(What you have to do)
Extract, from the listing that follows, each line containing the word "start".
-- Opening Marker --
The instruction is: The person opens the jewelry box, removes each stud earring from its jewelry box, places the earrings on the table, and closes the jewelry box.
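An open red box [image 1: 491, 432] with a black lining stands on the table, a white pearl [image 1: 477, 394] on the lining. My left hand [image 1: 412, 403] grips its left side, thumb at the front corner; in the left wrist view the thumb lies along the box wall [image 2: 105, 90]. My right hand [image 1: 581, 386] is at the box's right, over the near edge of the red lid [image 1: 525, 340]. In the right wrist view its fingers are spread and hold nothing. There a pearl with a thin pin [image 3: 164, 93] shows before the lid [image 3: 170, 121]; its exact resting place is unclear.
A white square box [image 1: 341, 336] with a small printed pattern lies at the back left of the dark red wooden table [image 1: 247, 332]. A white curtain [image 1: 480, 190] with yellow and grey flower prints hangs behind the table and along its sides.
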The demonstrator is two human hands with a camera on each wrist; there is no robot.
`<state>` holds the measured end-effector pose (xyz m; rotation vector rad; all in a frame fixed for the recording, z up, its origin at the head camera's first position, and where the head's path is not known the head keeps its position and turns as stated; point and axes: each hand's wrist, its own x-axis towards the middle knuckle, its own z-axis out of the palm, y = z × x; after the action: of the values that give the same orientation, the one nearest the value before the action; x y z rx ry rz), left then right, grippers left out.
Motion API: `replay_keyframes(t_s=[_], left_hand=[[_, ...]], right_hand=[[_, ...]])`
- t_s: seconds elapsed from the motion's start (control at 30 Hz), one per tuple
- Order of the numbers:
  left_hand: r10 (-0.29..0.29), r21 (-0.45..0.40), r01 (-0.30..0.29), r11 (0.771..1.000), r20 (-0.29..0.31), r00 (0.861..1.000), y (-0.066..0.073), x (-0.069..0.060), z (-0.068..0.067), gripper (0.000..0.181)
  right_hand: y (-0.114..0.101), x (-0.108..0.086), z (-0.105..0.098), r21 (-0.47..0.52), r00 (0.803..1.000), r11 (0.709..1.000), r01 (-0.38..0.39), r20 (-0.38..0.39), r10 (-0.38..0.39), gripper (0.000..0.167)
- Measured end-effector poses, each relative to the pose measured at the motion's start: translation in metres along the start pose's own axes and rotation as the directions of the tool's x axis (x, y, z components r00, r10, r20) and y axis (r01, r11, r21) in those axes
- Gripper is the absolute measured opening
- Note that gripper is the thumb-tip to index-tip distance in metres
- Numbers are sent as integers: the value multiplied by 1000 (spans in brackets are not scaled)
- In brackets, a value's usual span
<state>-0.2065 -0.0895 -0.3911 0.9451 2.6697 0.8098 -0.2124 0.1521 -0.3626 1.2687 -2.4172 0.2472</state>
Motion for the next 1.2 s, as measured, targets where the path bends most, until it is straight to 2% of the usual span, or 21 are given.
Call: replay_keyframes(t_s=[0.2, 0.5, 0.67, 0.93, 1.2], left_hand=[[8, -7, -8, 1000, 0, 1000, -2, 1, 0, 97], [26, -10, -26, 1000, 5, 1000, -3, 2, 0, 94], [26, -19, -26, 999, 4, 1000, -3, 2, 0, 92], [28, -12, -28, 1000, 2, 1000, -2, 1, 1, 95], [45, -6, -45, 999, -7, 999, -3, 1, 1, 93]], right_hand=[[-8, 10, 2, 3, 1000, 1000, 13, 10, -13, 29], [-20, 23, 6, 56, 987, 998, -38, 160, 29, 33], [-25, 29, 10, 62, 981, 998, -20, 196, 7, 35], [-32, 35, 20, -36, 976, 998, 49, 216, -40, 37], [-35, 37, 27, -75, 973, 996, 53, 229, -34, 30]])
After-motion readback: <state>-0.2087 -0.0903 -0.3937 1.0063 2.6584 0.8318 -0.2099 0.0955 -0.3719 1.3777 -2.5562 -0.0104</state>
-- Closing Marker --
(Exercise solution)
- t_s: seconds elapsed from the motion's start (control at 30 Hz), one per tuple
- Measured end-effector poses, each relative to the pose measured at the motion's start: translation in metres along the start pose's own axes and rotation as the directions of the tool's x axis (x, y, z components r00, r10, r20) and y axis (r01, r11, r21) in those axes

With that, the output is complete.